What exactly does Euro Day commemorate? How many people in the world use the euro in their countries? When did the euro start being used? These are questions that many people who have never been to Europe would like to know the answers to.

The Euro has been a consistently interesting topic since it came into existence in 1999—its occasional rapid climbs and drops, the controversy its introduction has caused in some countries, and the way it is an excellent reflection of the mindset of today’s Europe. For all of these reasons, the euro is more than deserving of its very own day!

The History of Euro Day

The name euro was officially adopted on 16 December 1995, and the euro currency came into existence on 1 January 1999, after well over 30 years of planning—European leaders had, in fact, been wanting to introduce one currency for the whole of continent since the 1960s. After years and years tough negotiations, and plenty of opposition from the United Kingdom, the currency was finally born virtually in 1999. Actual notes, however, and coins did not circulate until 2002. Since then, the euro has been rapidly taking over one European Union country after another, and its reach has been expanding along with the constant increase in the amount of countries belonging to the EU. It is currently used daily by about 334 million Europeans in Austria, Belgium, Cyprus, Estonia, Finland, France, Germany, Greece, Ireland, Italy, Latvia, Luxembourg, Malta, the Netherlands, Portugal, Slovakia, Slovenia, and Spain and is expected to be introduced into many more countries in the near future.

How to Celebrate Euro Day

If you don’t know too much about Europe in general, this is the perfect day to educate yourself a little!
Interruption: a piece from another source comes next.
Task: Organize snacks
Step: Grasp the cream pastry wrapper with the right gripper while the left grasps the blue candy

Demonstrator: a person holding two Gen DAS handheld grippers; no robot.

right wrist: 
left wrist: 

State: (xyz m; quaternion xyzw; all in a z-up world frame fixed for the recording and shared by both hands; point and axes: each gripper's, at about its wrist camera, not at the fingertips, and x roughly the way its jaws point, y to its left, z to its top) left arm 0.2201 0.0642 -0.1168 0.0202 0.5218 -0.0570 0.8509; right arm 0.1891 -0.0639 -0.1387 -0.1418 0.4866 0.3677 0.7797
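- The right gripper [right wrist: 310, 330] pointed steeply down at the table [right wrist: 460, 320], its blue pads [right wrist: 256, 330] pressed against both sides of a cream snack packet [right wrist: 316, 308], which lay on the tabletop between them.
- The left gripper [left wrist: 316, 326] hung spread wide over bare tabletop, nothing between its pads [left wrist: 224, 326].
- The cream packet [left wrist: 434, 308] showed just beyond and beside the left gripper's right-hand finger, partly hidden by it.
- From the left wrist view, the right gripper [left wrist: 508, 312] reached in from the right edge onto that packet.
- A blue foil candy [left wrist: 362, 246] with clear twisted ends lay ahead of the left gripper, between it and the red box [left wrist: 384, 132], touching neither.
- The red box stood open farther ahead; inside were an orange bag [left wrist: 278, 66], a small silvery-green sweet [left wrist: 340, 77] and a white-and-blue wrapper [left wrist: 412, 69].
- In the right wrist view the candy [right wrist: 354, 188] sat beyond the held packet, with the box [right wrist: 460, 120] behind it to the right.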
There are a number of things you can do to become a bit more familiar with European culture—all of the countries mentioned above may indeed use the same currency, but each and every one of them has its very own, unique history, culture, customs and cuisine, so pick one aspect of the culture of one or a few European countries, and get to know all about it.

If it’s the cinema that you enjoy, Europe has produced many compelling films that you will find are very different from most of Hollywood productions in the way they are acted and directed. A great movie to start enjoying European cinema with is “Hable con Ella” (Talk to Her), an excellent Spanish drama released in 2002, written and directed by acclaimed Spanish director Pedro Almodóvar. The movie won the 2002 Academy Award for Screenplay Written Directly for the Screen and the 2003 Golden Globe Award for Best Foreign Language Film. If you prefer scarier films, try Sweden’s critically acclaimed Låt den Rätte Komma In (Let the Right One In), a 2008 romantic horror film about a little boy who is rescued from bullies by strange little girl he then falls in love with, who turns out to be a vampire. The movie received multiple awards including “Best European Fantastic Feature Film”

If cooking is your passion, find a European recipe that you haven’t yet tried and spend the afternoon or evening making it! Buy some lamb and make delicious Greek pitas paired with tzatziki, cook up a big pot of creamy Swiss fondue, or make some tangy, filling Polish bigos.

However you decide to celebrate Euro Day, make sure that it helps you get to know European culture better!